This post was originally on the CSC for the Curvy Year of Sewing Bodysuits and Swimsuits theme.
Today I am reviewing the Cashmerette Ipswich Swimsuit. I did also test the swimsuit before release but my opinions are my own. There were some changes made between the version we tested and the final version so for obvious reasons this review it based on the final version.
The pattern has two views: view A is a one piece swimsuit and view B is a two-piece swimsuit. The size range is size 12-28 with cup sizes C/D, E/F, and G/H; bust 40 inches to 58 inches. I chose to make view B for this review. I prefer two-piece swimsuits as they make bathroom trips a lot easier in the middle of swimming and they are easier for me to put on and take off with my disabilities. The pattern also has an internal wired bra that is optional. I chose to make it with the internal bra since I have experience making bras.
My measurements are 51.5 bust, 44 underbust, 46 waist, and 55 hip. I chose to make a size 22 G/H. I could have graded to a 24 at the hip but I chose not to do that and it worked out just fine except in one area which I will get to a bit later.
The fabric I used is nylon spandex lightening print and black poly spandex with black swimsuit lining and black bra foam as well as powernet for the bra band and black duoplex fabric for the bra bridge (duoplex is a stable polyester fabric used in bramaking). There are a lot of notions for this suit: swimsuit elastic, stable elastic for the straps, swimsuit clickers for the back closures, underwires, and underwire channeling. Phew. You can make the swimsuit without the internal bra and that definitely cuts down on the amount of materials, but you might not get the support you need. If you do choose to do that, I recommend using powernet to line the front as well to give a bit more support. Powernet should still be used in the back as well as directed.
In terms of construction, swimsuits are definitely not for beginners. Cashmerette lists the pattern as intermediate and it definitely is for that level. The pattern instructions are great and very detailed. There is also an online course for it, but I haven’t tried it out. There were some construction methods that I didn’t prefer. For the most part, however, those were personal preferences based on what is easier for me.

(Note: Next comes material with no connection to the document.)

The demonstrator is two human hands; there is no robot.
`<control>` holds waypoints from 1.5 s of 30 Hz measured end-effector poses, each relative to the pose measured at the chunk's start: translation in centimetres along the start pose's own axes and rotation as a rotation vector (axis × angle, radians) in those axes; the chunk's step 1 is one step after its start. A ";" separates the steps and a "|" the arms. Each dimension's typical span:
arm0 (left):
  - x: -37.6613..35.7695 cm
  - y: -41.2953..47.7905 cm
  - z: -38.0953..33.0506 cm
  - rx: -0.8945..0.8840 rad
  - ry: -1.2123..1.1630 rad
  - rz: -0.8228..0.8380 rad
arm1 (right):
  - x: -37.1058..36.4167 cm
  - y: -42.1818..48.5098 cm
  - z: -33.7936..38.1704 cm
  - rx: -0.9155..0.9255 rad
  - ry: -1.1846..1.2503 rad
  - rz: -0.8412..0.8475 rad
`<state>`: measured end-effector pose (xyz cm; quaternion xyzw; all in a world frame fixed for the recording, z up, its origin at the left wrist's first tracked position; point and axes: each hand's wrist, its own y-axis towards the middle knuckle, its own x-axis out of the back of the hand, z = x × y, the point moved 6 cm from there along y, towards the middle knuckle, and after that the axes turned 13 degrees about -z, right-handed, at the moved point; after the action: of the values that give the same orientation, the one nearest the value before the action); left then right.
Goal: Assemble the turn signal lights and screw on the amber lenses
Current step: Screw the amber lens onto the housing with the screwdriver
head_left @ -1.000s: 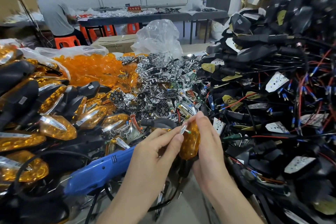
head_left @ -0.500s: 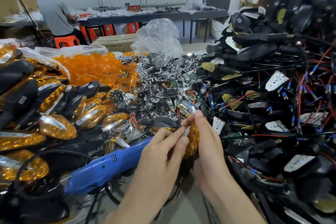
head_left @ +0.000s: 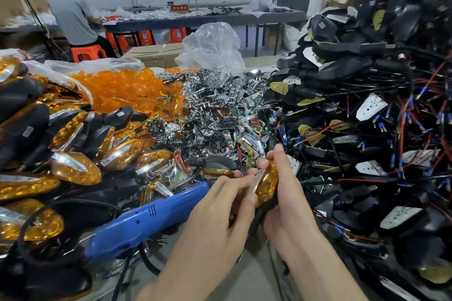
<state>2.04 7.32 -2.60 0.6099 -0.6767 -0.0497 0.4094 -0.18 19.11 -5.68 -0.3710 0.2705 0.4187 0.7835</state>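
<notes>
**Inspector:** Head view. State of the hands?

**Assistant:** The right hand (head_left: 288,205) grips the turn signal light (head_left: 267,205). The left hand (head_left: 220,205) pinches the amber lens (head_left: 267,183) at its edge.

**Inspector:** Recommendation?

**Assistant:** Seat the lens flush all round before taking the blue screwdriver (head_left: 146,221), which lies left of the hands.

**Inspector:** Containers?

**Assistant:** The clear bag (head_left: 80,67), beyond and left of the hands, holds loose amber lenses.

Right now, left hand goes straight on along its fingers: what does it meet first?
The amber lens held in the right hand; fingertips of the left hand seem to pinch its near edge, though depth is unclear.
</notes>
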 end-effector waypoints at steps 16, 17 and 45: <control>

In terms of fit, there are a few issues. First off, this pair is my second pair for the bottoms. The first pair I made were a lot lower rise due to my belly and bum. I raised the pattern by 7 inches. However, I took about 3 inches away after construction. In total, there are 4 inches added to both front and back using the lengthen/shorten lines. They fit a lot better for me this way. You may need to make adjustments for a larger belly or bum.
The leg holes are finished by attaching elastic and then flipping it to the inside and topstitching over it using a stretch stitch. For my next pair, I will used bands with elastic enclosed in them. It’s my preferred method and tends to feel a bit more secure.
The top fits okay. I am going to narrow the neckband a bit since my shoulders and upperbust are narrow. This will help stop that wavy/loose bit at the centre of the neckband.
The bra does not fit me well. For people who are familiar with bramaking and have a bra pattern that fits well, continue to use that for your swimsuit, any swimsuit. I haven’t made a bra in over 2 years so I didn’t have that option and I wanted to see how the pattern bra fit me. There definitely needs to be more room in the cups for me. I am spilling over and the wires are lower than the should be instead of following my breast root. The shape of the cup works okay, but I definitely need more projection. Everyone’s needs are going to be different here so if you don’t have a TNT bra pattern, start by trying it out and then tweaking from there. I will need to do quite a bit of tweaking to get this one to fit well but it’s definitely going to happen.
Word of caution, though, for anyone pursuing the internal bra is to not expect a 100% great fit out the package. As with all bramaking, fitting is the hard part. Don’t use your super expensive material on that first one. Muslins for bras and swimsuits are a bit more expensive, but completely worth it.
I made one tweak for this version instead of following direction and used band elastic on the bottom of the top. For me, it helps keep the bottom in place a bit better and is firmer than the swimsuit elastic.
Overall, I really like the design and plan on making it again. I’d love to make the tankini using the free expansion pack. I also want to play with cutouts using powermesh or tweak the neckline into different looks.
- Pattern: Cashmerette Ipswich Swimsuit
- Pros: I loved the pattern. I think there are definitely fit issues (as there would be with any swimsuit pattern) but overall there are more wins in terms of support for the bust and fun use of pattern mixing with the panels. The instructions are great as usual with Cashmerette. I definitely need to get a better fit in the bra and tweak a bit more here and there, but I’m not far off from a great fit.
- Cons: I do think that the neckline could be a bit more flattering. The boobs do look a bit like a single block. I plan on tweaking that a bit.
- Make again?: Absolutely! I am working on my bra pattern and then I will get more foam so I can use it for the internal bra.